Takeout Nostalgia: Peanut Butter’s Most Iconic Ad Campaigns
POV: you just got home from school, your favourite cartoon is on, and your mom just handed you a pb&j sandwich, life is good.
How did humble peanut paste (initially marketed as a protein source for the toothless) achieve icon status in the childhood snacks category? Unsurprisingly, we can look to the world of advertising to follow its rise.
The world meets creamy peanut butter
Let’s take it back to the beginning, when hydrogenated peanut butter first hit the shelves (pun intended). Prior to Skippy, peanut butter resembled the natural products you find in the organic aisle of your grocery store now. Without added chemicals, the oils in peanut butter tend to separate. So when chemist Joseph Rosefield introduced partially hydrogenated oil to keep it from separating and began producing his own brand of peanut butter called Skippy, the smooth, creamy texture and shelf-stability were a huge selling feature. As this ad points out, if you put a jar of skippy in your pantry and forget about it for weeks and weeks and weeks, it will still be fresh and spreadable.
Jam: a match made in heaven
Another critical turning point in peanut butter’s rise to the top happened when it met the acquaintance of jam, a match made in heaven. The Boston Cooking School magazine published an article recommending finger sandwiches be filled with peanut paste and currant or crab apple jelly. “The combination is delicious, and, so far as I know, original,” writes author Julia Davis Chandler.
Recently armed with both shelf-stable creamy peanut butter and shelf-stable jams, it was largely moms who took this delicious new combo and ran with it. And Jif understood the assignment. They launched a campaign that would become a decades-long tagline for the peanut butter brand: choosy mothers choose jif. Though it was eventually criticized for promoting domestic gender tropes, no one can deny that the slogan was amongst the best-known brand slogans of its time, helping to cement Jif as a household name.
Chocolate: the perfect pair
We owe another perfect peanut butter pairing to Reese’s. In the 1970’s, they launched an iconic commercial wherein a man is walking down the street with a chocolate bar, and a woman is walking down the street with her fingers in a jar of peanut butter.

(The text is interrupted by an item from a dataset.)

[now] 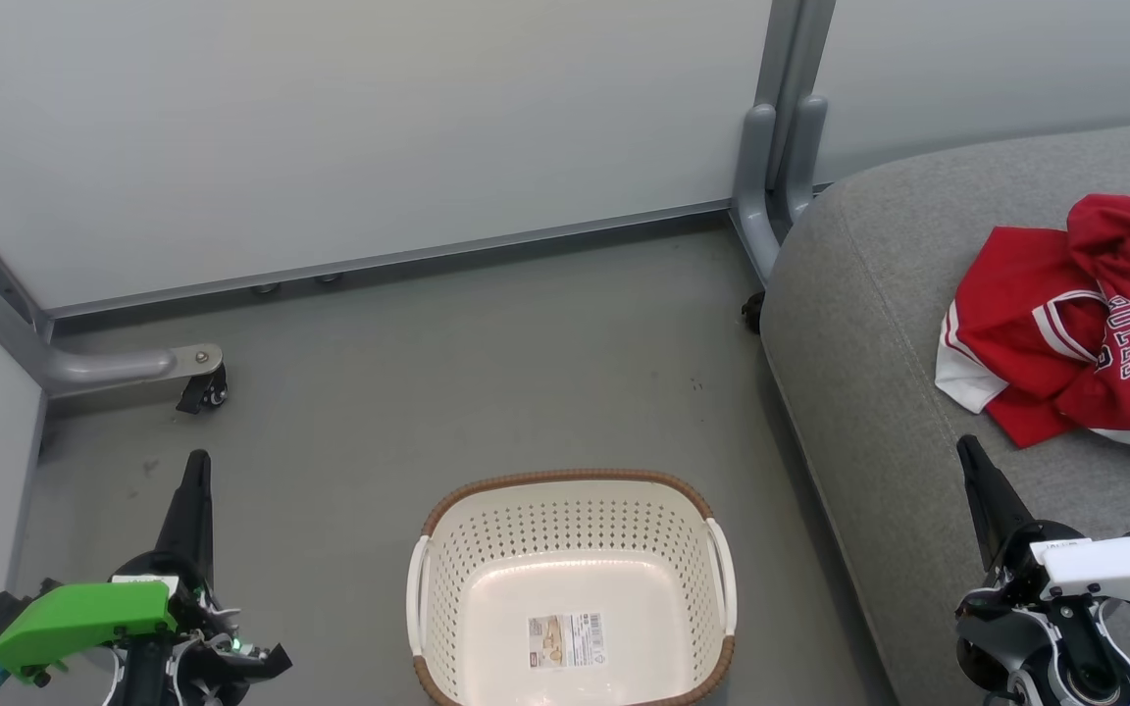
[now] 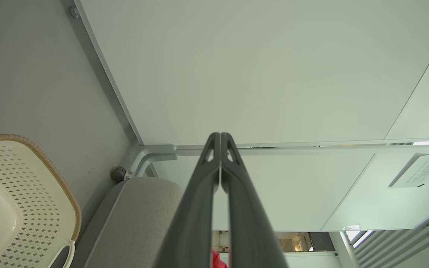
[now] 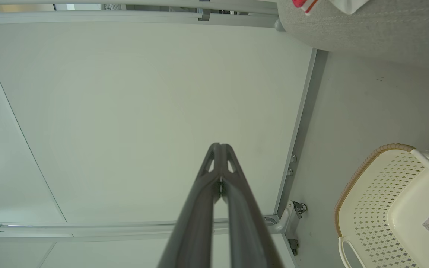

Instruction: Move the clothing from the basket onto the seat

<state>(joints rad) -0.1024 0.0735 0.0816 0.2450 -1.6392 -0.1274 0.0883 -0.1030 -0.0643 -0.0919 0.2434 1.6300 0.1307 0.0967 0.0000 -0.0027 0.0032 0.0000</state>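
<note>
The red clothing (image 1: 1075, 324) with white trim and "BULLS" lettering lies crumpled on the grey seat (image 1: 879, 324) at the right. The cream basket (image 1: 575, 588) with a brown rim stands on the floor at bottom centre, holding nothing but a label on its bottom. My left gripper (image 1: 197, 466) is shut at the lower left, fingers together and holding nothing, well left of the basket. My right gripper (image 1: 967, 451) is shut at the lower right, over the seat's front edge and just below the clothing. The wrist views show each pair of fingertips (image 2: 220, 137) (image 3: 220, 147) pressed together.
White partition panels (image 1: 330, 127) with grey frames close off the back and left. A caster foot (image 1: 202, 378) juts out at the left and another frame leg (image 1: 771, 186) stands by the seat's corner. Grey floor (image 1: 487, 363) lies between the basket and the wall.
</note>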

They bump into each other on a street corner, both wearing headphones. She says, “Hey! You got your chocolate in my peanut butter!” and he says, “You got peanut butter on my chocolate!” Thus, a dynamic duo was born. Reese’s Peanut Butter Cups went on to become not only Hershey’s best selling product, but also the best selling candy in the U.S. according to this Mashed article, The True Origin Story Of Reese’s Peanut Butter Cups. Fun fact, Reese’s weren’t invented by Hershey’s and their history dates way back before the 1970’s – they were invented by a man named Harry Burnett Reese in the 1920s.
Peanut butter advertising goes digital
One of the more memorable modern day peanut butter marketing moments came from Jif in 2020 and leveraged a viral internet debate: are the small animated image files that inundate our Slack channels pronounced Gif (hard G) or Jif. Spoiler alert: the campaign did little to clear up the conundrum but did succeed in getting people talking about peanut butter.
“We’re teaming up with GIPHY to put a lid on this decade-long debate and prove there is only one Jif… it’s creamy, delicious peanut butter, not a looping picture you can send to make friends and family laugh,” said Rebecca Scheidler, vice president of Marketing of Jif. “So spread the word like Jif on bread — Jif is peanut butter, GIFs are animations!”
In 2023, a small peanut butter startup called Gary & Bary’s peanut butter launched an ad that went viral. The completely AI generated video ad featured a compilation of dogs, desirous look in their eyes, as they gaze up at the peanut butter on the counter – demonstrating how peanut butter is “Made for humans, desired by all.”